I am using BeautifulSoup and parsing some HTMLs.
I’m getting a certain data from each HTML (using for loop) and adding that data to a certain list.
The problem is, some of the HTMLs have different format (and they don’t have the data that I want in them).
So, I was trying to use exception handling and add value null to the list (I should do this since the sequence of data is important.)

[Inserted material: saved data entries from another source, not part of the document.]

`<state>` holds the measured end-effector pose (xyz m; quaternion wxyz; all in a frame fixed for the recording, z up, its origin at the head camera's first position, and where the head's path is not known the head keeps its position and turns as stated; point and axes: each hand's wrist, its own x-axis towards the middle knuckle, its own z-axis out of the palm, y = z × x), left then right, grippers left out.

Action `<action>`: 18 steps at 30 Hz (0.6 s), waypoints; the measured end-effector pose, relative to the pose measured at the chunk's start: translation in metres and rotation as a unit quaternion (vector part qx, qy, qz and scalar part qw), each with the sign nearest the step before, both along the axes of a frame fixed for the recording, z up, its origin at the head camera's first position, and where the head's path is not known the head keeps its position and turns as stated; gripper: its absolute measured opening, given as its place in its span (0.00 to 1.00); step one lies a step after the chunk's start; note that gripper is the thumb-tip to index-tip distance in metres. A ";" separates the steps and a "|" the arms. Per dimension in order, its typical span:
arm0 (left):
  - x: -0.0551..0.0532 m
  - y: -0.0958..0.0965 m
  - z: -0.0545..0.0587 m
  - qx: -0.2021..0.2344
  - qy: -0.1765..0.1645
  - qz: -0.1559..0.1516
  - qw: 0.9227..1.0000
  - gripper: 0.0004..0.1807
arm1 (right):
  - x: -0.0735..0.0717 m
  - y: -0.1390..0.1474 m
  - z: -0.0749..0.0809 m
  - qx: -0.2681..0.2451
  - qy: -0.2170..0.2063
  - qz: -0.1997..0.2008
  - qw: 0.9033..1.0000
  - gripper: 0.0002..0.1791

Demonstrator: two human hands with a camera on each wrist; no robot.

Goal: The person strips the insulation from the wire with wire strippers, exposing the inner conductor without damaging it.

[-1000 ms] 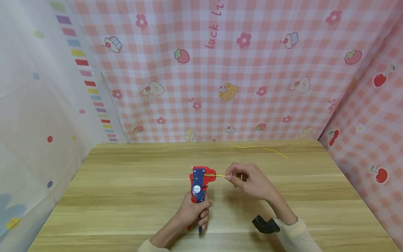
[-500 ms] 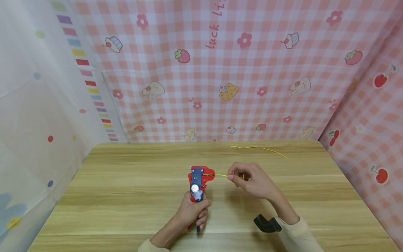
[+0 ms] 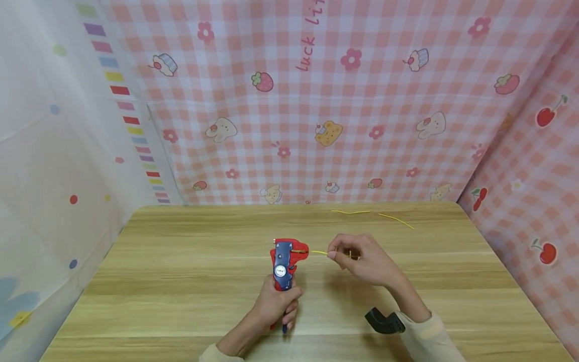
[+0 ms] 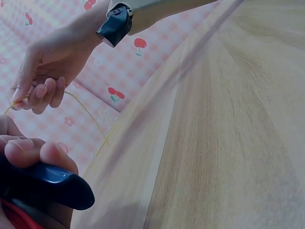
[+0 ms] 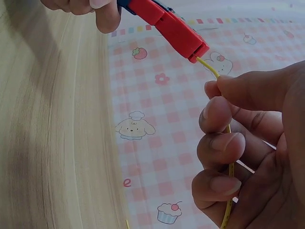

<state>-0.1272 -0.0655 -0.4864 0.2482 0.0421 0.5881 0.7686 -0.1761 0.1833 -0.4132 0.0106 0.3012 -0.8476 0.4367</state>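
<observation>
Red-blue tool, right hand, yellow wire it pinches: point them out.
Red-blue tool (image 3: pixel 284 261): head view, on its blue body.
Right hand (image 3: pixel 367 261): head view, middle of the hand.
Yellow wire (image 5: pixel 208 66): right wrist view, stretch between thumb and tool.

Your tool (image 3: pixel 283 255) is red and dark blue with a round white label (image 3: pixel 281 271), and your wire (image 5: pixel 208 66) is yellow with small dark marks (image 5: pixel 231 170). Your sleeves (image 3: pixel 429 338) are cream, your wrist mount (image 3: pixel 384 322) black. You have a tan, wood-grained counter (image 3: pixel 181 266) and a cloth (image 3: pixel 289 110) in pink-and-white checks, printed with strawberries (image 3: pixel 263 81), cupcakes (image 3: pixel 165 65) and flowers (image 3: pixel 351 59).
</observation>
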 end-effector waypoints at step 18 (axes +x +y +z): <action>-0.001 0.001 -0.002 -0.007 0.005 0.003 1.000 0.09 | 0.000 0.001 0.002 0.007 0.014 0.014 1.000 0.09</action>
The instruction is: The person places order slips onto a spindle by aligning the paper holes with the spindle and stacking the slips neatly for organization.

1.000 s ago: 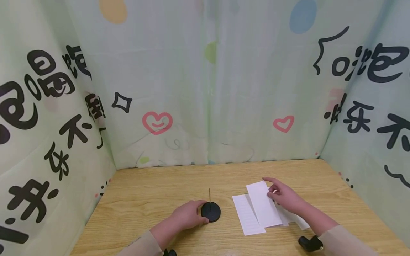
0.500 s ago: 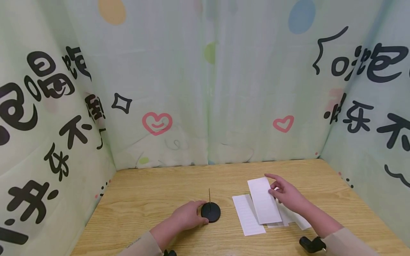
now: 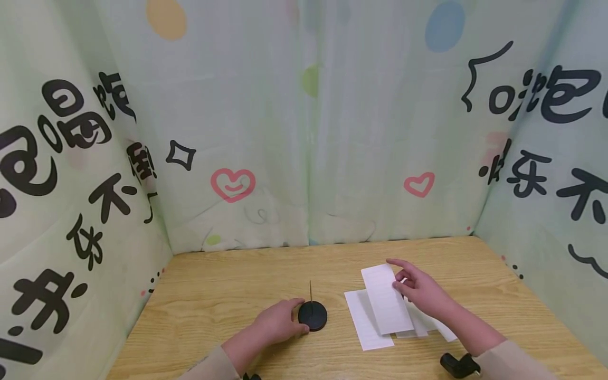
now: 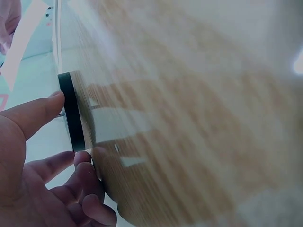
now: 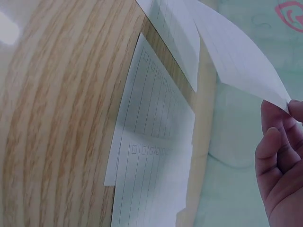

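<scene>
In the head view, a paper spike stands upright, its thin rod rising from a round black base [image 3: 313,319]. My left hand [image 3: 277,322] holds this base at its left side, between thumb and fingers; the left wrist view shows the thumb against the edge of the black base [image 4: 72,113]. To the right, my right hand [image 3: 424,291] pinches the right edge of a white paper slip [image 3: 386,303], raised over other slips. That lifted slip [image 5: 241,52] bends in the right wrist view. Beneath lie lined slips [image 5: 151,189] with small printed checkboxes, overlapping on the table.
The wooden table [image 3: 228,279] carries everything. A pale printed curtain [image 3: 266,121] encloses the back and both sides. One lined slip [image 3: 361,330] lies leftmost in the pile, a gap away from the black base. A black wrist device [image 3: 459,365] hangs by the right sleeve.
The pinched slip has risen a little, then shifted slightly left with my right hand. My left hand and the paper spike have stayed in place.
</scene>
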`<state>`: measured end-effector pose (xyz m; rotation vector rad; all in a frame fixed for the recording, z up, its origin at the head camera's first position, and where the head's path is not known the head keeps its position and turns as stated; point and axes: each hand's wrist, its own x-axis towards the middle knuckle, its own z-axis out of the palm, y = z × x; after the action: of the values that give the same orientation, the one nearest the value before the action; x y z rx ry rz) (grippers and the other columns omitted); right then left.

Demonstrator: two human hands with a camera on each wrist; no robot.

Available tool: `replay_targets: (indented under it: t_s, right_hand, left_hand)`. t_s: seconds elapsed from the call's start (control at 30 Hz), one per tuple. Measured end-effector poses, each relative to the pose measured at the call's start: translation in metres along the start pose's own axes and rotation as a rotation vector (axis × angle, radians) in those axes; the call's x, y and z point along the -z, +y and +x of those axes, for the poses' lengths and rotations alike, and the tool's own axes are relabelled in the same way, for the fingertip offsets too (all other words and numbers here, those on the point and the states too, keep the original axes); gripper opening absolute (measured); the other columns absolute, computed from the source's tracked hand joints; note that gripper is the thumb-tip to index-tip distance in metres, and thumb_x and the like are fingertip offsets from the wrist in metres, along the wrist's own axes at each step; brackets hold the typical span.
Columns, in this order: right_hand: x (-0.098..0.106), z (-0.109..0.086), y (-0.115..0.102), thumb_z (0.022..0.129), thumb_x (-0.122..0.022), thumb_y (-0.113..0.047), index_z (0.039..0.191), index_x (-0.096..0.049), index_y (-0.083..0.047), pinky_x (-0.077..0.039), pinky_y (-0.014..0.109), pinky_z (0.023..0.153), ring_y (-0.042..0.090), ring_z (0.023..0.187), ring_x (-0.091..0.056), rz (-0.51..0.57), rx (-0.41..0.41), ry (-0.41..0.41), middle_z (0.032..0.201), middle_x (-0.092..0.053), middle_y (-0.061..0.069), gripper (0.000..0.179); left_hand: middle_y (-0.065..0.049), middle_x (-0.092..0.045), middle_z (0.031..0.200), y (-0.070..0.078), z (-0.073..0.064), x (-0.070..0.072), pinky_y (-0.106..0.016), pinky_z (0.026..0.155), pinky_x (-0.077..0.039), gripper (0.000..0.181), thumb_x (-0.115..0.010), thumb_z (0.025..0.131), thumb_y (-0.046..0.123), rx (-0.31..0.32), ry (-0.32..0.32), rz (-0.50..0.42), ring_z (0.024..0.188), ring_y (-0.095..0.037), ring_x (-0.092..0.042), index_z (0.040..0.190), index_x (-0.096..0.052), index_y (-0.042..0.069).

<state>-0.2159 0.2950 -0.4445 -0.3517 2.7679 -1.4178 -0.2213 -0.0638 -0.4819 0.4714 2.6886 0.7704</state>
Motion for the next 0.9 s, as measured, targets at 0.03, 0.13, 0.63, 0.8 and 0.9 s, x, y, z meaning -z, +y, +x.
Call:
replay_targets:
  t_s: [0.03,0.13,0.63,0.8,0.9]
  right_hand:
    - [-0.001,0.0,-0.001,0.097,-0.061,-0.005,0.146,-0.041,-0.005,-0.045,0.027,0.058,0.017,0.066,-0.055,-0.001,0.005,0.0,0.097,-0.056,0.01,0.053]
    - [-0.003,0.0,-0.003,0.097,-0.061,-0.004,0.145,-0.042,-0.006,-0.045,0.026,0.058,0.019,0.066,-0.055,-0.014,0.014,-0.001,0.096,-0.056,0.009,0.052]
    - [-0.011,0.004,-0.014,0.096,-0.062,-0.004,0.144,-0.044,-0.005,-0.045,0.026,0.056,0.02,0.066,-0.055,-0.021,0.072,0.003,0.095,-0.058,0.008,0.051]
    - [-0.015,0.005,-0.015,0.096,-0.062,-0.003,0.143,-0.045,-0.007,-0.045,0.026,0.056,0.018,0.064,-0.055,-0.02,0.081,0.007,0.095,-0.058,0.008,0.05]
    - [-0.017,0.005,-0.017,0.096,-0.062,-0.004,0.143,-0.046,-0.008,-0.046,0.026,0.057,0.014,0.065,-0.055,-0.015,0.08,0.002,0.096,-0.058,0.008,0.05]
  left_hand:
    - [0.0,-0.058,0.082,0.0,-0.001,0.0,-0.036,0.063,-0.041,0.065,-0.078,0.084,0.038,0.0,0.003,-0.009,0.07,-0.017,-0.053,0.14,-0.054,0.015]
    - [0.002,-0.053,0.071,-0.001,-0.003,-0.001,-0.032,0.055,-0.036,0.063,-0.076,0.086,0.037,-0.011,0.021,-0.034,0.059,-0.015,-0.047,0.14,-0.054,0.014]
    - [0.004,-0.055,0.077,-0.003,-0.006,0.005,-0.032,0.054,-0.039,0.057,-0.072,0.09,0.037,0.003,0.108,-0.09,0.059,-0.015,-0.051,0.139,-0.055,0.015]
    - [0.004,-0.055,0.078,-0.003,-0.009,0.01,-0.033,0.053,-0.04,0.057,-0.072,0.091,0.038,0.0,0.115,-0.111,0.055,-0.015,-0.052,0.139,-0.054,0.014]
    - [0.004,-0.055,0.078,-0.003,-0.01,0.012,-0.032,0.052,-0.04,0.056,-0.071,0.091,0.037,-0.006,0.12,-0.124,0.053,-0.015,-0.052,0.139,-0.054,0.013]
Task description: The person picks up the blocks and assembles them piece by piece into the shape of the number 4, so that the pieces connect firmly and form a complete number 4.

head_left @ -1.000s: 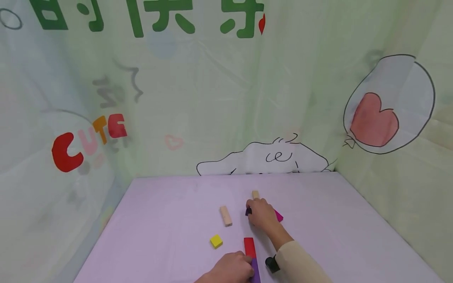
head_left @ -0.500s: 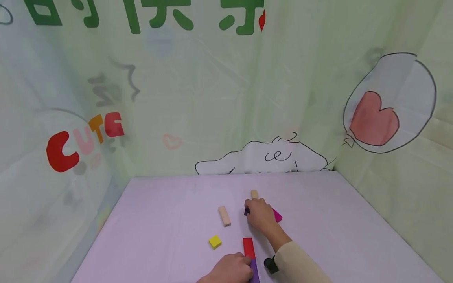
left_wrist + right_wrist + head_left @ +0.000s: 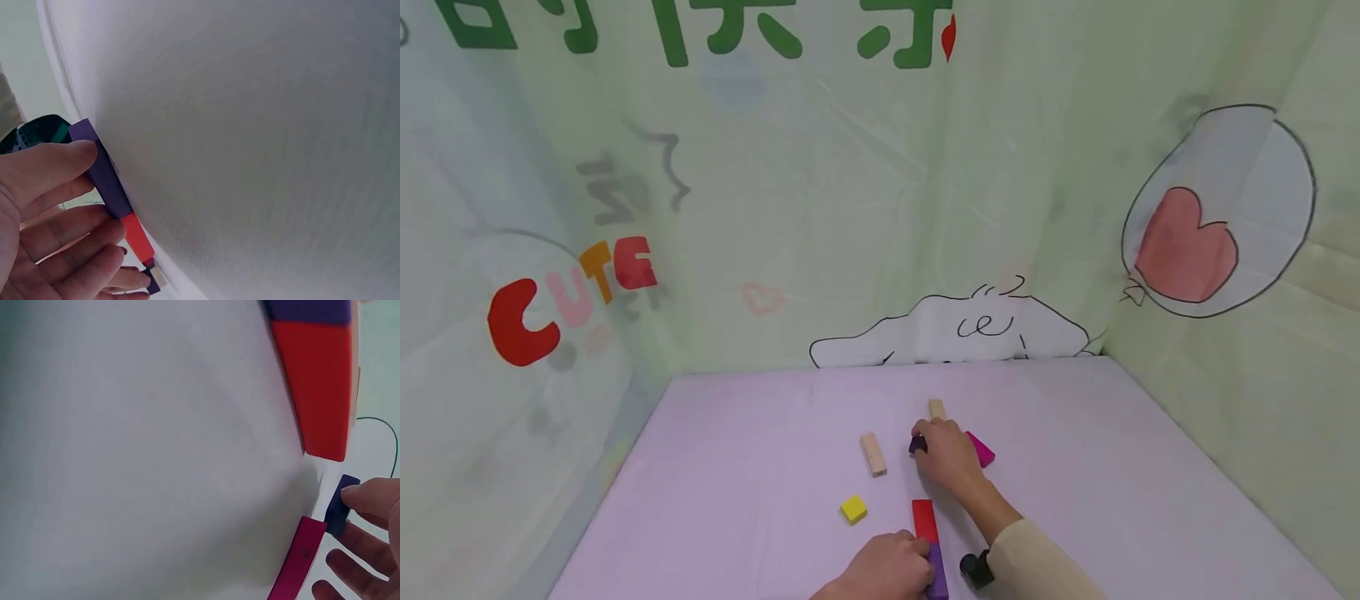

For instance, I have a code like:
soup = BeautifulSoup(links)
dlist = soup.findAll('dd', 'title')
# I'm trying to find content between <dd class='title'> and </dd>
gotdata = dlist[1]
# and what i want is the 2nd content of those
newlist.append(gotdata)
# and I add that to a newlist
and some of the links don’t have any <dd class='title'>, so what I want to do is add string null to the list instead.
The error appears:
list index out of range.
What I have done tried is to add some lines like this:
if not dlist[1]:
newlist.append('null')
continue
But it doesn’t work out. It still shows error:
list index out of range.
What should I do about this? Should I use exception handling? or is there any easier way?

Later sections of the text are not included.